NVIDIA NVML Driver/library version mismatch [closed]

369

votes

When I run nvidia-smi I get the following message:

Failed to initialize NVML: Driver/library version mismatch

An hour ago I received the same message and uninstalled my cuda library and I was able to run nvidia-smi, getting the following result:

After this I downloaded cuda-repo-ubuntu1604-8-0-local-ga2_8.0.61-1_amd64.deb from the official NVIDIA page and then simply:

sudo dpkg -i cuda-repo-ubuntu1604-8-0-local-ga2_8.0.61-1_amd64.deb
sudo apt-get update
sudo apt-get install cuda
export PATH=/usr/local/cuda-8.0/bin${PATH:+:${PATH}}

Now I have cuda installed, but I get the mentioned mismatch error.

Some potentially useful information:

Running cat /proc/driver/nvidia/version I get:

NVRM version: NVIDIA UNIX x86_64 Kernel Module  378.13  Tue Feb  7 20:10:06 PST 2017
GCC version:  gcc version 5.4.0 20160609 (Ubuntu 5.4.0-6ubuntu1~16.04.4)
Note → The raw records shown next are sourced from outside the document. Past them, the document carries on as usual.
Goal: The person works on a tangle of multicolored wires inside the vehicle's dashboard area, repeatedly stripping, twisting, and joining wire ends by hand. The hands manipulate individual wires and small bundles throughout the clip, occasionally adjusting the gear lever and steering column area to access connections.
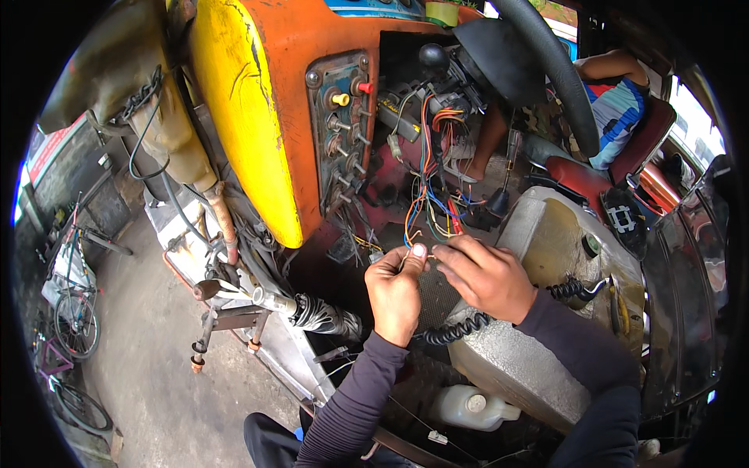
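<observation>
A bundle of loose coloured wires (424, 175) hangs below the steering column, with blue, orange, red and white strands reaching down to my hands. My left hand (394, 296) is closed, its thumb pressed over the forefinger on a thin wire. Close beside it, my right hand (490, 279) has its fingers bent together in a pinch at the same wire. A short orange strand shows in the narrow gap between the fingertips; its end is hidden. Just behind the right fingers is a red-sheathed wire or handle (455, 218).
Left of the wires stands an orange panel with switches (339, 132) and yellow trim (242, 117). A steering wheel (573, 86) is above right. A silver engine cover (530, 343), black coiled cord (460, 329) and plastic jug (474, 407) lie nearby. A person (616, 109) sits beyond.
</observation>
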The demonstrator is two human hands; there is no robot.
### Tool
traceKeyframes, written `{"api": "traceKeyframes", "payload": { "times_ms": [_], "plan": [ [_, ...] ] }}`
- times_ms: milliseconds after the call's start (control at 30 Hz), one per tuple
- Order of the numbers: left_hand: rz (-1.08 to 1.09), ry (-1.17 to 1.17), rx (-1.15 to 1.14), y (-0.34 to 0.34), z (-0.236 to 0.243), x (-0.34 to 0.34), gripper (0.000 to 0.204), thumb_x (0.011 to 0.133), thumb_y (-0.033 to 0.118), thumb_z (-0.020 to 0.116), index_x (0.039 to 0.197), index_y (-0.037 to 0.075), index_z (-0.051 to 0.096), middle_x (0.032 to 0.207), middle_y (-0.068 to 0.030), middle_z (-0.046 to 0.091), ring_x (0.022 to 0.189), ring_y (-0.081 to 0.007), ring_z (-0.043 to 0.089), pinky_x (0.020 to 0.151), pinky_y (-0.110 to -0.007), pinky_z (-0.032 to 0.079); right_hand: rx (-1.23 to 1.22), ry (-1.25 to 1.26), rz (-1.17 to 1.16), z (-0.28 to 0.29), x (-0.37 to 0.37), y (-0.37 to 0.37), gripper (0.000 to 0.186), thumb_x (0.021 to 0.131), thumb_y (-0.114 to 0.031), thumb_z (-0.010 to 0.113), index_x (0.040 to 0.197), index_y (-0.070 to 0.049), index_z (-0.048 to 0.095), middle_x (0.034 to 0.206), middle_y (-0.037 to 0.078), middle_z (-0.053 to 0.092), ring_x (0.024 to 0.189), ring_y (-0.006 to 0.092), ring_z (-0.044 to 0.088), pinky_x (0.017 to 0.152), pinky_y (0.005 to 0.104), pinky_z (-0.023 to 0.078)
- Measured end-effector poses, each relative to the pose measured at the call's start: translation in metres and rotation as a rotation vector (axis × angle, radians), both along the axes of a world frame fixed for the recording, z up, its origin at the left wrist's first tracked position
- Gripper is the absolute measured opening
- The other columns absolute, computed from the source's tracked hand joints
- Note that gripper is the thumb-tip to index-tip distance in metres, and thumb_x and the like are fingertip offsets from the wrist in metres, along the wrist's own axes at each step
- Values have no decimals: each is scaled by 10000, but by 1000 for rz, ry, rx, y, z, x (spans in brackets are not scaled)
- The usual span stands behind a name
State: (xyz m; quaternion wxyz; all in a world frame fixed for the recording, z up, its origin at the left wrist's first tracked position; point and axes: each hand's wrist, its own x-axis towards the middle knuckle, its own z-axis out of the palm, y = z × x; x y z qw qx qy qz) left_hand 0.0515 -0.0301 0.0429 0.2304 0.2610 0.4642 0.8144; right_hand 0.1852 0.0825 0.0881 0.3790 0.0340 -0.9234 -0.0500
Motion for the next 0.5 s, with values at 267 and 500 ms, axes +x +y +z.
{"api": "traceKeyframes", "payload": {
  "times_ms": [267,500],
  "plan": [
    [-69,-75,29,0,-1,11,213,1065,185,720,915,34,731,729,55,598,514,-11,357,466,-231,237,-163,-28,-4,-2,0,-3,173,965,-132,715,1076,-1,692,989,90,676,742,217,706,660,342,578],
    [-22,-6,73,9,-3,16,183,1055,173,730,948,26,747,742,35,634,527,-9,396,472,-220,259,-1553,-321,179,9,-4,16,148,1062,-131,631,1068,11,671,840,60,646,585,144,640,486,302,484]
  ]
}}
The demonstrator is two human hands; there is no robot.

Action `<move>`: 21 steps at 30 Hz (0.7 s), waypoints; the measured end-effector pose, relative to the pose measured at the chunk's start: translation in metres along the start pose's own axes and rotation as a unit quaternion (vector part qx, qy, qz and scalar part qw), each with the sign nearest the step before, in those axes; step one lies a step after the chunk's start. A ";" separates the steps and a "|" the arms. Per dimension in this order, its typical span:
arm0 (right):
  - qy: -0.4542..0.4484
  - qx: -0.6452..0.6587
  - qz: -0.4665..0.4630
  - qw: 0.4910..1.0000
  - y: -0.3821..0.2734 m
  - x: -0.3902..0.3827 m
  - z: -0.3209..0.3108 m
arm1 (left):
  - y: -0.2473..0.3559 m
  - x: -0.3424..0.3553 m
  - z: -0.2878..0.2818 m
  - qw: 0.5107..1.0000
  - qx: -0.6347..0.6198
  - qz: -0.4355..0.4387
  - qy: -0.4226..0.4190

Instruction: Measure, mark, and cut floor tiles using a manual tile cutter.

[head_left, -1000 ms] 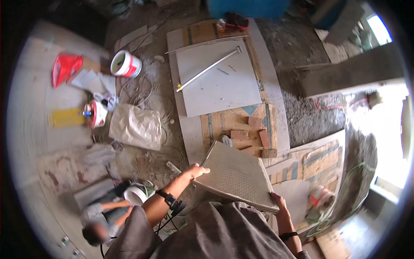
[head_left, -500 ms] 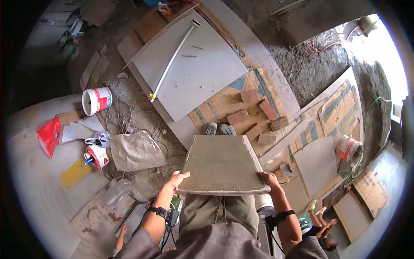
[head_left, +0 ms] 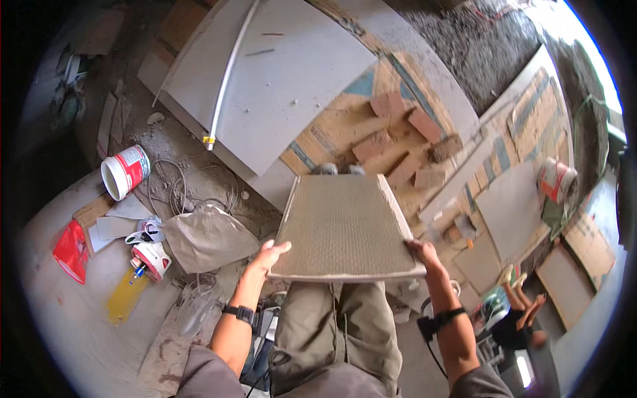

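Note:
My left hand (head_left: pixel 271 255) and my right hand (head_left: pixel 423 254) grip the near side corners of a squarish board (head_left: pixel 344 225) with a textured grey-beige face, held level in front of my trousered legs (head_left: pixel 312 325). Thumbs lie over its top edge, while the fingers underneath are hidden. Just past the board's far edge, the tips of my shoes (head_left: pixel 325 169) show. Beyond them several reddish bricks (head_left: pixel 424 125) lie on cardboard (head_left: pixel 358 106), next to a large pale sheet (head_left: pixel 265 86) with a long white rod (head_left: pixel 229 73) on it.
Left: a bucket (head_left: pixel 126 172), coiled cables, a beige sack (head_left: pixel 209 239), a red bag (head_left: pixel 71 252), a yellow patch. Right: another bucket (head_left: pixel 557 179), cardboard-covered sheets, a seated person (head_left: pixel 521 318) at the lower right and a panel (head_left: pixel 564 288). Dark rubble (head_left: pixel 471 53) lies at upper right.
The board has swung from slanting at the right to square in front of me, still in both hands. The view has turned, bringing my legs and the person at lower right into sight.

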State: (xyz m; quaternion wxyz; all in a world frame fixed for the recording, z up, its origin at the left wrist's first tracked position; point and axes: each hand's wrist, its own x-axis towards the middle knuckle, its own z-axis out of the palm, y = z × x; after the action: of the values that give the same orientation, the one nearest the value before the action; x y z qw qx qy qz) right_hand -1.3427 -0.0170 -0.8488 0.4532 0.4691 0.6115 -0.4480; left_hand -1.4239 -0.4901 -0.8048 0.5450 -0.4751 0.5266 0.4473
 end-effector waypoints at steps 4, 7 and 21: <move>-0.005 0.104 0.009 0.994 -0.028 0.009 0.021 | -0.022 0.032 -0.035 0.989 0.123 0.077 0.036; 0.024 0.084 0.025 0.996 -0.023 0.004 -0.010 | 0.036 -0.015 0.028 0.926 0.315 0.196 0.069; -0.067 0.409 0.042 0.909 -0.073 -0.005 -0.030 | 0.065 -0.054 0.142 0.535 0.574 0.590 0.192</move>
State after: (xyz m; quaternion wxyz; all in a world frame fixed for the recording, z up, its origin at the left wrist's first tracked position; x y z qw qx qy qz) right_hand -1.4173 -0.0006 -0.8289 0.2797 0.6070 0.3223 -0.6704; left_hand -1.4691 -0.3397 -0.7544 0.1991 0.2834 0.9230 0.1676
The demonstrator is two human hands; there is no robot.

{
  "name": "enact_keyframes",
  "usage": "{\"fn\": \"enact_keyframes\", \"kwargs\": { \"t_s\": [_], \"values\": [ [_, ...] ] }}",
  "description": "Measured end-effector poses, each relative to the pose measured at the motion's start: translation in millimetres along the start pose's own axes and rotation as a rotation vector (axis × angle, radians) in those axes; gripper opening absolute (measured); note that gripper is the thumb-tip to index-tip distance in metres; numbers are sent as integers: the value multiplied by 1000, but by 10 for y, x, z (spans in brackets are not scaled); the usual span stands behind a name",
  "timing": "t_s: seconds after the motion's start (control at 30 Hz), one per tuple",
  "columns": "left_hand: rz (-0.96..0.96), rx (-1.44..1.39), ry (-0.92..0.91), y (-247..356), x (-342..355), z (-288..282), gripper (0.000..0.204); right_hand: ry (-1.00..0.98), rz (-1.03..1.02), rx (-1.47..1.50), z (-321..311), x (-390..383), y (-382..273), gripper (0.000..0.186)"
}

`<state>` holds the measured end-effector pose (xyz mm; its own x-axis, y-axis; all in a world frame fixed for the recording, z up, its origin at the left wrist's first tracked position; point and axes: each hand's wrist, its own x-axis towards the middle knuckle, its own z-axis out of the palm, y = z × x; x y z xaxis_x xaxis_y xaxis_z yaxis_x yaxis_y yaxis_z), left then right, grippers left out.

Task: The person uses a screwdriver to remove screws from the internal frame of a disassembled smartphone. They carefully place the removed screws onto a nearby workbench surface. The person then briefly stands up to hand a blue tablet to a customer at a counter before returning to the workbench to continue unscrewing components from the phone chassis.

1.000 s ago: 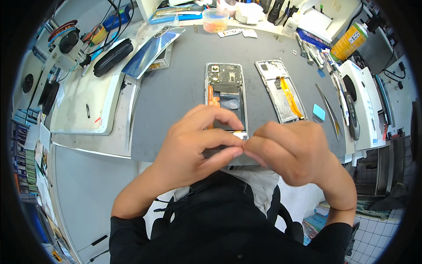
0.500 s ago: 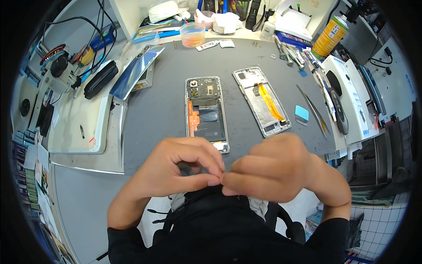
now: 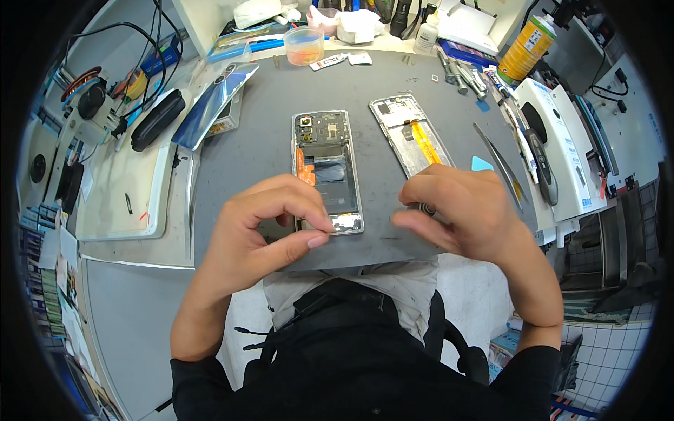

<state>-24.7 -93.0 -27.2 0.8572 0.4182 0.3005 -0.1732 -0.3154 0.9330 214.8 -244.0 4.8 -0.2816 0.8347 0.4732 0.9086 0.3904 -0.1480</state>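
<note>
My left hand is closed in a pinch just over the bottom end of an opened phone. Any small item between the thumb and forefinger is too tiny to make out. The phone lies with its inside up, showing a dark battery and an orange flex piece. To its right, my right hand has its fingers curled, thumb apart from forefinger. A small dark, ribbed end of something shows inside its grip. Partly behind that hand lies a second phone frame with a yellow flex cable.
Tweezers and a light blue piece lie right of the frame. A shiny blue back cover leans on a box at left. At the back stands a clear round tub; screwdrivers lie back right.
My hands, which met near the table's front edge, have parted. The left moved forward to the phone's bottom end; the right moved forward and right, over the second frame's lower part.
</note>
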Motion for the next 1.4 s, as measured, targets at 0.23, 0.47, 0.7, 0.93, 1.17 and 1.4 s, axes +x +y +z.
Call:
{"fn": "enact_keyframes", "kwargs": {
  "t_s": [0.23,0.47,0.7,0.93,1.17,1.4],
  "values": [
    [-63,102,138,-7,42,68,8,184,113,373,-184,17,62,45],
    [95,475,221,52,175,25,8,269,161,485,-88,106,-9,44],
    [222,516,240,72,187,62,12,318,139,633,-22,105,-40,46],
    [187,479,205,83,177,72,15,271,79,635,-15,123,-2,48],
    [196,417,202,74,183,62,16,269,65,633,-3,146,-7,49],
    [176,336,209,49,189,68,18,293,-5,577,32,162,5,50]
  ]
}}
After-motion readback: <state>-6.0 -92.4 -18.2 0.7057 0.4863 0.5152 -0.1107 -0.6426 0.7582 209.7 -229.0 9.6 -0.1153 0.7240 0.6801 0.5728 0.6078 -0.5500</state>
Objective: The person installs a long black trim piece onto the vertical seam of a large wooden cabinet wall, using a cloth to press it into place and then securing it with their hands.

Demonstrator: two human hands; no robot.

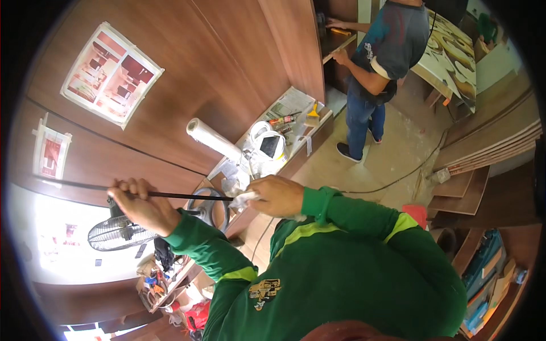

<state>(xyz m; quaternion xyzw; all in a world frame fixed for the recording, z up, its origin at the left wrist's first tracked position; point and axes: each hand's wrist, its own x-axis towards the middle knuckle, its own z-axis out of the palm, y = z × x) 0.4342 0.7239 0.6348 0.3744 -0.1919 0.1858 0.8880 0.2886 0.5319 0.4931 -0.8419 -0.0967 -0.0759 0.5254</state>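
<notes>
My left hand (139, 204) is closed round a long, thin dark rod (194, 196), which extends leftward across the wood panelling. My right hand (273, 194) grips a crumpled whitish cloth (244, 199) at the rod's right end. Behind the rod are a standing fan (116, 233) and a grey ring-shaped base (219, 213). Above my hands, a ledge (315, 136) along the panelling holds a clear plastic roll (213, 139), a white bucket (268, 148), small tubes and a yellow-handled brush (311, 116).
A co-worker (375, 62) stands at the upper right by an open cabinet (333, 42). A patterned panel (455, 57) lies behind them. Stacked boards (483, 153) line the right side, and a cable (387, 184) runs across the floor. Tools and bags (159, 284) clutter the lower left.
</notes>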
I'm running Ubuntu 16.04.2 LTS.

Kernel release is: 4.4.0-66-generic.

Thanks!

cudadrivergpunvidia

You have probably mixed a previous runfile install with your (current) package manager install (apt-get). Follow the instructions in the cuda linux install guide to remove all previous NVIDIA driver and CUDA files, and then reinstall after you have cleaned that up. Before starting your reinstall, you may want to read the entire linux install guide doc I linked. The conflict almost certainly arises out of your attempt to install the CUDA 8 GA2 package on top of your existing 378.13 driver install. - Robert Crovella

@talonmies Where would be a good place to ask GPU related questions, if not on Stackoverflow? - bug_spray

I am using Ubuntu and I think error occurs after Nvidia driver is updated on Linux. Maybe auto-remove and reboot is required after updating Nvidia driver. - lechat

This is an important question that is useful to anyone who develops deep learning models. It shows up as the first result on Google and must be allowed to have newer/better answers float to the top. It should remain open. - Justas

@Justas the join me in reopening the question and vote. I agree this is an essential question. - Charlie Parker

542

votes

Surprise surprise, rebooting solved the issue (I thought I had already tried that).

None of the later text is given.